TRACON develops targeted therapies for cancer and ophthalmic diseases. The Company’s clinical-stage pipeline includes: TRC105, an endoglin antibody that is being developed for the treatment of multiple cancers; DE-122, the ophthalmic formulation of TRC105 that is being developed in wet AMD through a collaboration with Santen Pharmaceutical Company Ltd.; TRC102, a small molecule being developed for the treatment of lung cancer and glioblastoma; and TRC253, a small molecule being developed for the treatment of prostate cancer. TRACON is actively seeking additional corporate partnerships whereby it shares in the cost and risk of clinical development and commercialization of new product candidates. In these partnerships TRACON believes it can serve as a solution for companies without clinical and commercial capabilities in the United States. To learn more about TRACON and its product candidates, visit TRACON's website at www.traconpharma.com.

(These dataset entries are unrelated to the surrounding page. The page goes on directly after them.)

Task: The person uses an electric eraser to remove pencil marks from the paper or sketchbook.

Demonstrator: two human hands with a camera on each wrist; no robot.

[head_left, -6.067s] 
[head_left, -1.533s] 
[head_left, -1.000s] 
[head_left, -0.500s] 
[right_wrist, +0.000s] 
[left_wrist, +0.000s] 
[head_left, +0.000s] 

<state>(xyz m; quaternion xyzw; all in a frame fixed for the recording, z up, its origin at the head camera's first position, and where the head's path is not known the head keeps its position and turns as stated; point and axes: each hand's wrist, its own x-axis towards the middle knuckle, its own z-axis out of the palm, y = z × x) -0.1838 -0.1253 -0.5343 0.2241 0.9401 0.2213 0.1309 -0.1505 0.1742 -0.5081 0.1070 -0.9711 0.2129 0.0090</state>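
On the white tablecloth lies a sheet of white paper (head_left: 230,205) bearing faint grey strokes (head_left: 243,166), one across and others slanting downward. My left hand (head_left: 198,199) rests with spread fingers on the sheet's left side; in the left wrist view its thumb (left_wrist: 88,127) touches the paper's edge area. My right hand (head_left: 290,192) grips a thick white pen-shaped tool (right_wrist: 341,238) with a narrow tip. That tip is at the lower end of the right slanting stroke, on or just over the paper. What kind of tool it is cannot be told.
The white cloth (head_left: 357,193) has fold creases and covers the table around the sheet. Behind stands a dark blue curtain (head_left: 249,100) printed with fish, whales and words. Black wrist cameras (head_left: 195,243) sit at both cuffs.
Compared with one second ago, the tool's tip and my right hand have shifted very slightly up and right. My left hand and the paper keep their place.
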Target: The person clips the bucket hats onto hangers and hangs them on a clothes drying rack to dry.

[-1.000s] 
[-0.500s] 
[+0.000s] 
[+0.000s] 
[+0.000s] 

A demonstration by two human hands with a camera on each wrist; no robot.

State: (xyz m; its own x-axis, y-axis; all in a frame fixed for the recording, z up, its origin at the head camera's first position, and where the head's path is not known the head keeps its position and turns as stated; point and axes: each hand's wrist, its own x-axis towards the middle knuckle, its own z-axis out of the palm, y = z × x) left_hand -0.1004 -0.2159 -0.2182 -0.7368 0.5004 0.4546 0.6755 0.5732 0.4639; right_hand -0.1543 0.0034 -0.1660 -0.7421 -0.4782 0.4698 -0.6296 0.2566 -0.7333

Statements made in this press release regarding matters that are not historical facts are “forward-looking statements" within the meaning of the Private Securities Litigation Reform Act of 1995. Because such statements are subject to risks and uncertainties, actual results may differ materially from those expressed or implied by such forward‐looking statements. Such statements include, but are not limited to, statements regarding TRACON's plans to further develop its product candidates, expectations regarding the timing and scope of clinical trials and availability of clinical data, expected development milestones, estimated cash runway, potential utility of TRACON’s product candidates, potential events under collaboration and license agreements, and TRACON’s business development strategy. Risks that could cause actual results to differ from those expressed in these forward‐looking statements include: risks associated with clinical development; whether TRACON or others will be able to complete or initiate clinical trials on TRACON’s expected timelines, if at all; the fact that future preclinical studies and clinical trials may not be successful or otherwise consistent with results from prior studies; the fact that TRACON has limited control over whether or when third party collaborators complete on-going trials or initiate additional trials of TRACON’s product candidates; the fact that TRACON’s collaboration agreements are subject to early termination; potential changes in regulatory requirements in the United States and foreign countries; TRACON’s reliance on third parties for the development of its product candidates, including the conduct of its clinical trials and manufacture of its product candidates; whether TRACON will be able to obtain additional financing; the possibility of unexpected expenses or other uses of TRACON’s cash resources; and other risks described in TRACON’s filings with the Securities and Exchange Commission under the heading “Risk Factors”. All forward‐looking statements contained in this press release speak only as of the date on which they were made and are based on management’s assumptions and estimates as of such date. TRACON undertakes no obligation to update such statements to reflect events that occur or circumstances that exist after the date on which they were made.